The researchers founded Realtime in 2016 and quickly brought on robotics industry veteran Peter Howard MBA ’87, who currently serves as Realtime’s CEO and is also considered a co-founder.
“I wanted to start the company in Boston because I knew MIT and lot of robotics work was happening there,” says Konidaris, who moved to Brown University in 2016. “Boston is a hub for robotics. There’s a ton of local talent, and I think a lot of that is because MIT is here — PhDs from MIT became faculty at local schools, and those people started robotics programs. That network effect is very strong.”
Removing robot restraints
Today the majority of Realtime’s customers are in the automotive, manufacturing, and logistics industries. The robots using Realtime’s solution are doing everything from spot welding to making inspections to picking items from bins.

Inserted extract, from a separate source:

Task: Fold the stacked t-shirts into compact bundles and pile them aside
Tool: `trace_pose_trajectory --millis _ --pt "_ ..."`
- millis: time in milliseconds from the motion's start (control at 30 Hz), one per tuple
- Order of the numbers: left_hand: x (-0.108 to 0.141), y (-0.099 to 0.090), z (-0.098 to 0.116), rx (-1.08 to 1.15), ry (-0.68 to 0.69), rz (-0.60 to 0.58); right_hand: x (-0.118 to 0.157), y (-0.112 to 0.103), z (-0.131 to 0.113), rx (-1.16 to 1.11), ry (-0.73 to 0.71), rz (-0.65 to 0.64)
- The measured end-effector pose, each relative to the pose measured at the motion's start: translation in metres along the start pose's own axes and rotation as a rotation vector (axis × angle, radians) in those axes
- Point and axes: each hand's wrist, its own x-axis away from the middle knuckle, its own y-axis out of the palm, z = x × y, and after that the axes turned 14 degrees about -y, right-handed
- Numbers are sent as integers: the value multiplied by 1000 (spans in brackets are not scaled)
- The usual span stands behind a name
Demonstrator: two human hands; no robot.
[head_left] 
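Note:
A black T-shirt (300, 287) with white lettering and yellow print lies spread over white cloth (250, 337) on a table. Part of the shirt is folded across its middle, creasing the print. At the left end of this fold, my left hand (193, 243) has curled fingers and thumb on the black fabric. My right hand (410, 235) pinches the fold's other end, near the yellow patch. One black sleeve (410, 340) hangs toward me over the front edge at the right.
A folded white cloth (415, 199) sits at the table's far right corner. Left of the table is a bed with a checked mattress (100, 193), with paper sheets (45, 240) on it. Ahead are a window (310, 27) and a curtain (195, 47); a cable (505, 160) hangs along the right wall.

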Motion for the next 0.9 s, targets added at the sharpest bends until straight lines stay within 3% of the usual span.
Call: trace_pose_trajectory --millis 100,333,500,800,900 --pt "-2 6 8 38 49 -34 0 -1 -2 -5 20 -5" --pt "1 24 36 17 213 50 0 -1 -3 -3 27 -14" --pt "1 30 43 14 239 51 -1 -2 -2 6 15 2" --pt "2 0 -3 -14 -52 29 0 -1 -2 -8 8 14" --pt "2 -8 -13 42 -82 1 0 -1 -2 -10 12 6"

After customers purchase Realtime’s control box, they load in a file describing the configuration of the robot’s work cell, information about the robot such as its end-of-arm tool, and the task the robot is completing. Realtime can also help optimally place the robot and its accompanying sensors around a work area. Konidaris says Realtime can shorten the process of deploying robots from an average of 15 weeks to one week.
Once the robot is up and running, Realtime’s box controls its movement, giving it instant collision-avoidance capabilities.
“You can use it for any robot,” Konidaris says. “You tell it where it needs to go and we’ll handle the rest.”
Realtime is part of MIT’s Industrial Liaison Program (ILP), which helps companies make connections with larger industrial partners, and it recently joined ILP’s STEX25 startup accelerator.
With a few large rollouts planned for the coming months, the Realtime team’s excitement is driven by the belief that solving a problem as fundamental as motion planning unlocks a slew of new applications for the robotics field.
“What I find most exciting about Realtime is that we are a true technology company,” says Konidaris. “The vast majority of startups are aimed at finding a new application for existing technology; often, there’s no real pushing of the technical boundaries with a new app or website, or even a new robotics ‘vertical.’ But we really did invent something new, and that edge and that energy is what drives us. All of that feels very MIT to me.”